__Activity__: Each line containing the string "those" should be copied out of the entries.

[Stored data]
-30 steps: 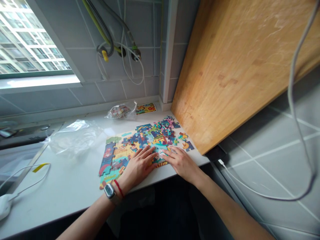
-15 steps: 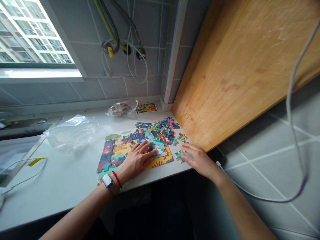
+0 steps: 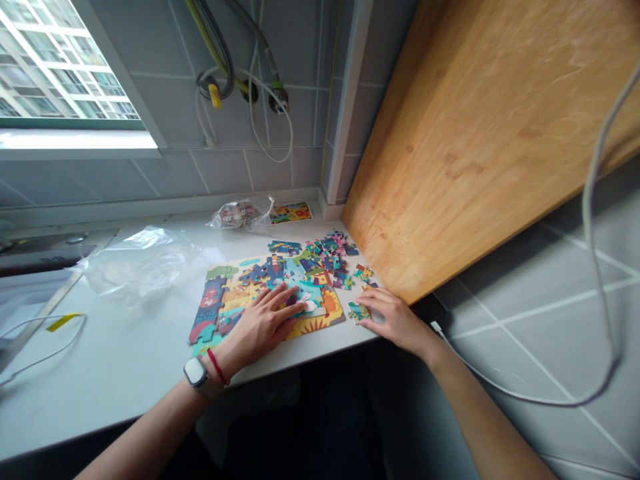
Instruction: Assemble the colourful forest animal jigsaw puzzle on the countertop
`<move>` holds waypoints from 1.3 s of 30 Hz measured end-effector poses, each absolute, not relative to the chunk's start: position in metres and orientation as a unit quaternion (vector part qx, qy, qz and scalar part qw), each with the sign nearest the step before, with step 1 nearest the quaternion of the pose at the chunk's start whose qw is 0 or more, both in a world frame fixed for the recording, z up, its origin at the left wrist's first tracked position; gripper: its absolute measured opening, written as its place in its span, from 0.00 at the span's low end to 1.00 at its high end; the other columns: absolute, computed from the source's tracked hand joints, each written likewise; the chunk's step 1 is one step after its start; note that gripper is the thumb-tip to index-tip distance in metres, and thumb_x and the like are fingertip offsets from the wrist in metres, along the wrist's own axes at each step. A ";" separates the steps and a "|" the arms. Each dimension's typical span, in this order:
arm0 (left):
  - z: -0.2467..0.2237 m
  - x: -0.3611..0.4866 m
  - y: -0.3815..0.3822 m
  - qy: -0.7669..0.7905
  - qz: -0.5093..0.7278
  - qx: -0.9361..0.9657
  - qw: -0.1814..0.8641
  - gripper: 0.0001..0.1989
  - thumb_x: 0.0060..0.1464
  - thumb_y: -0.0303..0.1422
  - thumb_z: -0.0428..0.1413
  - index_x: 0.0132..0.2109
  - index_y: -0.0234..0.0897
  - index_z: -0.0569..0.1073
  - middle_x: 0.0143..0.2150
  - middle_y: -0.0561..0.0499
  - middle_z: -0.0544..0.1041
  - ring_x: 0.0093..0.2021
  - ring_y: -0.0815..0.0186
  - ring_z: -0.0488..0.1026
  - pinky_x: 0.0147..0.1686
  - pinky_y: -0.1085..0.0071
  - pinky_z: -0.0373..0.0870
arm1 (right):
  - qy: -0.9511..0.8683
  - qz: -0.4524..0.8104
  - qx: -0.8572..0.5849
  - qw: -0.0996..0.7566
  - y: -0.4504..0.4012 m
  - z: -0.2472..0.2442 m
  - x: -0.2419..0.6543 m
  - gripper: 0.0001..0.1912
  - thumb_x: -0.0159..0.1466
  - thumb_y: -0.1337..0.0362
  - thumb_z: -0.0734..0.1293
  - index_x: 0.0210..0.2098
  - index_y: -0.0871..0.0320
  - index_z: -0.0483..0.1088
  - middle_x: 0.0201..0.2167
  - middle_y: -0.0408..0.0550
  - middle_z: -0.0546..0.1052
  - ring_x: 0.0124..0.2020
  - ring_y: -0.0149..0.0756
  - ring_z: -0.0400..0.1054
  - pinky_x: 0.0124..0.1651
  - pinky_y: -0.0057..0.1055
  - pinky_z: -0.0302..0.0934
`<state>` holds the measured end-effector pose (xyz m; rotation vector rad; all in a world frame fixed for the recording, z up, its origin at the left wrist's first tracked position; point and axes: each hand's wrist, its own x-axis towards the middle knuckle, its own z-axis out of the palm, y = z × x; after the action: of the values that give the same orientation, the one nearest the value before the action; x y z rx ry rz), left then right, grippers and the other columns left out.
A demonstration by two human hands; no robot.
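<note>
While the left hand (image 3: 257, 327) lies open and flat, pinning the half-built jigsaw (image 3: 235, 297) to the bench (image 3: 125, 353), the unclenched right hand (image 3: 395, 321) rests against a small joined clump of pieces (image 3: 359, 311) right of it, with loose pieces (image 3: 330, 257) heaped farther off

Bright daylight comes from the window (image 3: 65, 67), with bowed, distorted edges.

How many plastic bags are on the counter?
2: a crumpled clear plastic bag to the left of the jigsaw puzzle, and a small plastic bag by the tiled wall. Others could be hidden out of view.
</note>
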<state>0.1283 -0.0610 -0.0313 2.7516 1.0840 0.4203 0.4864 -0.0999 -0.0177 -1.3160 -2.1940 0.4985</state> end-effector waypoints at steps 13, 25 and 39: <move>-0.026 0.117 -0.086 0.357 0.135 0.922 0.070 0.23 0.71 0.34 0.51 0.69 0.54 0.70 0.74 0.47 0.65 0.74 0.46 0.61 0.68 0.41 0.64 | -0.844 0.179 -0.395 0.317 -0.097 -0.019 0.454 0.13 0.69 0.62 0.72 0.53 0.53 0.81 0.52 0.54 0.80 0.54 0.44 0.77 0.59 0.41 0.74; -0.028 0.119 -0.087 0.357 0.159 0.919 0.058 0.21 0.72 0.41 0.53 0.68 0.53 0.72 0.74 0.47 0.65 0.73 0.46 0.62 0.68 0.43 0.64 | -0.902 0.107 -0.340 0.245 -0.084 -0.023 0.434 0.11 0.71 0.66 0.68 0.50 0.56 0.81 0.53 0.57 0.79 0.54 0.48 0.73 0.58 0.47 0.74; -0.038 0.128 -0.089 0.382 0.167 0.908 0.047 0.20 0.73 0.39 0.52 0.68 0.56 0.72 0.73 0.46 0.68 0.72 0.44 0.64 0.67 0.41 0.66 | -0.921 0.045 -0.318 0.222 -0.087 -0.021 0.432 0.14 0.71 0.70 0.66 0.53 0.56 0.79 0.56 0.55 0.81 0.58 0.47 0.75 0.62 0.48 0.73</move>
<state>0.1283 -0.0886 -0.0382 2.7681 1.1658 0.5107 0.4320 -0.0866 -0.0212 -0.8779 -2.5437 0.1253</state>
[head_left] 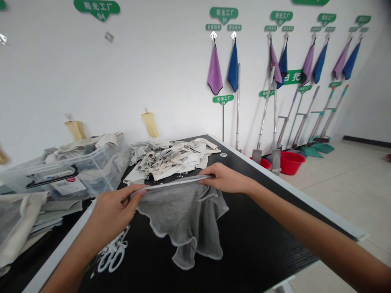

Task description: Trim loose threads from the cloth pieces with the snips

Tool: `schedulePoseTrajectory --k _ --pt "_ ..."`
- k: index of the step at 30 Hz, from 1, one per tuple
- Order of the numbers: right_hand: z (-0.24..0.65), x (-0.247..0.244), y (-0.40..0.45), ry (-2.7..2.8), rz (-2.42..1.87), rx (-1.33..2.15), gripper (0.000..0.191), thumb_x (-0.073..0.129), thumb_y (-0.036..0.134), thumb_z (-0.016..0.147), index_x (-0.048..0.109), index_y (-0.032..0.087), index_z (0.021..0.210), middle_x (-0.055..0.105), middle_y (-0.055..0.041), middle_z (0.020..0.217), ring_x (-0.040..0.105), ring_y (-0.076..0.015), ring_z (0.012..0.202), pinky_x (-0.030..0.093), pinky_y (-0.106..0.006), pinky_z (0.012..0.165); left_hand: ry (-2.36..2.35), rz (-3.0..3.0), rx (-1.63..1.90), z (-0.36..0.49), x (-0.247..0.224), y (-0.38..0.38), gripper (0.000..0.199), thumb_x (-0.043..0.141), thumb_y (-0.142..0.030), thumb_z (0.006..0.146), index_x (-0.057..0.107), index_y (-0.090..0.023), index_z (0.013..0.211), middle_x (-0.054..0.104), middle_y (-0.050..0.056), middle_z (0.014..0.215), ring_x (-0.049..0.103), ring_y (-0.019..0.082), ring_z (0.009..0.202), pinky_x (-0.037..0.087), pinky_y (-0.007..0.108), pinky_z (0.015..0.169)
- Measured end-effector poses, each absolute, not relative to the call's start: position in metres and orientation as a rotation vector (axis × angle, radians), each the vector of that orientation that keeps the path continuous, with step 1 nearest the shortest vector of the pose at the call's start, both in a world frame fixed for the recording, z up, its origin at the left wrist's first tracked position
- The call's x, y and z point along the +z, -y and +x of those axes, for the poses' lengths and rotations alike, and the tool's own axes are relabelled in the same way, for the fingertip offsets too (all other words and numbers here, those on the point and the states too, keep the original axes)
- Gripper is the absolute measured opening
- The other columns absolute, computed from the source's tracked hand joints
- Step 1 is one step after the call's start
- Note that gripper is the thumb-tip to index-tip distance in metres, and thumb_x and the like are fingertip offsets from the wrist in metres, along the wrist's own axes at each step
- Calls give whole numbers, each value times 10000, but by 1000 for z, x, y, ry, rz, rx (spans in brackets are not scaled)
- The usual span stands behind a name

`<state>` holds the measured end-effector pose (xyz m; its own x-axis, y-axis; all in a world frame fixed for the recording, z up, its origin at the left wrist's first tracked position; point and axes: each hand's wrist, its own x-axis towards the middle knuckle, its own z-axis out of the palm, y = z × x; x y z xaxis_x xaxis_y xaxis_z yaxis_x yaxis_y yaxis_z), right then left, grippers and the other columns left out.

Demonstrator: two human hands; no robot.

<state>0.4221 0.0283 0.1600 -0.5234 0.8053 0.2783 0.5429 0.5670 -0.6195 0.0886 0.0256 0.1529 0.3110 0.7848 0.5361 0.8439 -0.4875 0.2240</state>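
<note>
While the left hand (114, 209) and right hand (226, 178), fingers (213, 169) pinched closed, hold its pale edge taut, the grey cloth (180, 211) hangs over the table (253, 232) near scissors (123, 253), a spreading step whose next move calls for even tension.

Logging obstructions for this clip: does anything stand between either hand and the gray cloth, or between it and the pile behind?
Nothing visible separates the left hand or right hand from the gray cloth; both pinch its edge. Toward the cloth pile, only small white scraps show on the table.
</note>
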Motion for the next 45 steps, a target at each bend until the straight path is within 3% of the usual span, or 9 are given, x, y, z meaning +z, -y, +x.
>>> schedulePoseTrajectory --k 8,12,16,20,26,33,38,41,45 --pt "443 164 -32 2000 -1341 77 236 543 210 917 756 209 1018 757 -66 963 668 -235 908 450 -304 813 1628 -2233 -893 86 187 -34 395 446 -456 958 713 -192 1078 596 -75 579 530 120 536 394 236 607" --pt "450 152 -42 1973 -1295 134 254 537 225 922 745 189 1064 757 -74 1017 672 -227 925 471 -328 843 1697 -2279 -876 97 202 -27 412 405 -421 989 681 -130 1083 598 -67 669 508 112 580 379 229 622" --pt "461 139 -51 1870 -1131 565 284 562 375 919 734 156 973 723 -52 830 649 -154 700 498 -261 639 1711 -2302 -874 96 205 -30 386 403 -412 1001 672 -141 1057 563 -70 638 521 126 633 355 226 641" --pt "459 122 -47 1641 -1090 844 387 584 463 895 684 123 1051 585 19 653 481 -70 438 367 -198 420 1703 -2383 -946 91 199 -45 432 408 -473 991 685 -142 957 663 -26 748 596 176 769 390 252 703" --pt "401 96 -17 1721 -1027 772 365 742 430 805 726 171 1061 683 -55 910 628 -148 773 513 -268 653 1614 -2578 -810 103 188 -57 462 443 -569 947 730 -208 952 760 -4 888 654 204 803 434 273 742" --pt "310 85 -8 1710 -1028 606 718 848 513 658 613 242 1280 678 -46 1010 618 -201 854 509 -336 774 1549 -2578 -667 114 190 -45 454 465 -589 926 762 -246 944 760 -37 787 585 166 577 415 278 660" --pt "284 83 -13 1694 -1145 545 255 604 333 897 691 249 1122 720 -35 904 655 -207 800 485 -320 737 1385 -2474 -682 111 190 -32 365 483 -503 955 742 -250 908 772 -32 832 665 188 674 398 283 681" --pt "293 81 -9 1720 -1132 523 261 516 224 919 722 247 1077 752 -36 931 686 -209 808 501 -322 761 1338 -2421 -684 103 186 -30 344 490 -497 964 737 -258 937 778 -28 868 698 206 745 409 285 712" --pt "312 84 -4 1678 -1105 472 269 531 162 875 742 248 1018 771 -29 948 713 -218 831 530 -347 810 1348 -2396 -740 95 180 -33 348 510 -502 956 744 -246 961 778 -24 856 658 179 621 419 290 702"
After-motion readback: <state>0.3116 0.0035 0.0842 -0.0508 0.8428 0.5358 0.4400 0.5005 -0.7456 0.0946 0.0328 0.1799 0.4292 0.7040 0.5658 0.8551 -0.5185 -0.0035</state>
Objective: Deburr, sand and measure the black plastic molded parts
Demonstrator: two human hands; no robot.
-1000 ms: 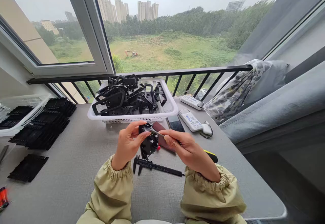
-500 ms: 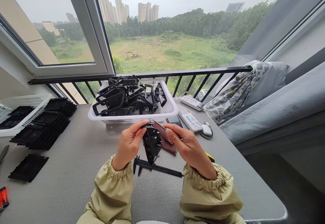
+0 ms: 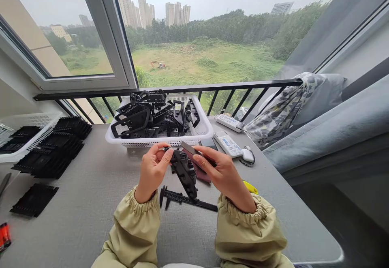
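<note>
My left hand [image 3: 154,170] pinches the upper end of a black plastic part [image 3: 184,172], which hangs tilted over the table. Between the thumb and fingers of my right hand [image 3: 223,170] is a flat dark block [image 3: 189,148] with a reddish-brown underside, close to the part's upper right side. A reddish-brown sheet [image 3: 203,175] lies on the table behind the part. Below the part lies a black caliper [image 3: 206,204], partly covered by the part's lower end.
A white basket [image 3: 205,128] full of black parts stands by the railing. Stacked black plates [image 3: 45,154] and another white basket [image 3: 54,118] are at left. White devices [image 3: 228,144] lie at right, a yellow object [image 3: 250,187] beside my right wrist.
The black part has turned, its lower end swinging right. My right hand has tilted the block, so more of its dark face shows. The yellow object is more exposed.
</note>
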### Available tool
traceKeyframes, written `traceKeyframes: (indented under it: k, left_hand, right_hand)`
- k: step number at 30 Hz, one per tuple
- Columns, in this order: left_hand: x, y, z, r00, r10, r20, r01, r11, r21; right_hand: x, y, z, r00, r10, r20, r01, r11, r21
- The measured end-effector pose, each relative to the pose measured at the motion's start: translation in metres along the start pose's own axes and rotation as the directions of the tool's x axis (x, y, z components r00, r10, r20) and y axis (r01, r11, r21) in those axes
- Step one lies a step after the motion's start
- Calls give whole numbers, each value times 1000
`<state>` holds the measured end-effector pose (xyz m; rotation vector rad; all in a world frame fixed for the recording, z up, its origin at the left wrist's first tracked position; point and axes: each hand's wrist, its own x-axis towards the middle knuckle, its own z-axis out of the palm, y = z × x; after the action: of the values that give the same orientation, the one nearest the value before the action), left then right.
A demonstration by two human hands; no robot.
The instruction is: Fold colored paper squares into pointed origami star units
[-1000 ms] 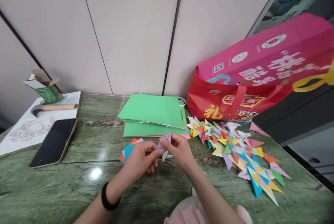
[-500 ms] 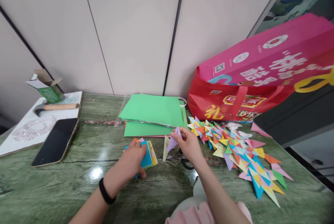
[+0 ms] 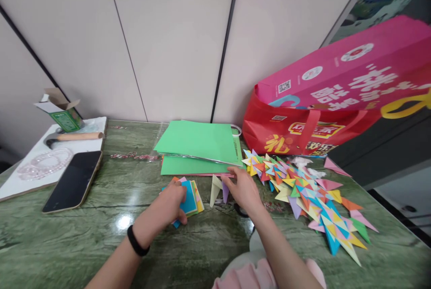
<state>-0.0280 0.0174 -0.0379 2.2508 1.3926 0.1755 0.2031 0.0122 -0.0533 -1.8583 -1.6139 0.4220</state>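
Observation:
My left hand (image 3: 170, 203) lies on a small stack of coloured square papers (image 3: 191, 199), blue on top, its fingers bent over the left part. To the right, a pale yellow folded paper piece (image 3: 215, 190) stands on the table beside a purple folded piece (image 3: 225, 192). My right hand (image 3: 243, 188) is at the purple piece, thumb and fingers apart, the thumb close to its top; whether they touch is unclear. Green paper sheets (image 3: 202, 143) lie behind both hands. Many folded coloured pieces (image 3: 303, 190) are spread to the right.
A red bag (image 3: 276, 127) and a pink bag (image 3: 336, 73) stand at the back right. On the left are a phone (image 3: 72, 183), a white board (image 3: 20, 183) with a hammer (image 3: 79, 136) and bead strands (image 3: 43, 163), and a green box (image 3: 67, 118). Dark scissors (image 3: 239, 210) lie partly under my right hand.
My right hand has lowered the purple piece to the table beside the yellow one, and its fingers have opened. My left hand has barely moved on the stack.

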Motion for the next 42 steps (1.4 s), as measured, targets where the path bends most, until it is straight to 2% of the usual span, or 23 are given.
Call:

__Solution to this exercise__:
- The call's x, y and z point along the +z, -y and +x of those axes, for the poses' lengths and rotations alike, and the tool's own axes are relabelled in the same way, for the fingertip offsets too (all other words and numbers here, those on the point and the states too, keep the original axes)
- The measured end-effector pose, each relative to the pose measured at the motion's start: translation in metres along the start pose's own axes and rotation as the directions of the tool's x axis (x, y, z components r00, r10, r20) and y axis (r01, r11, r21) in those axes

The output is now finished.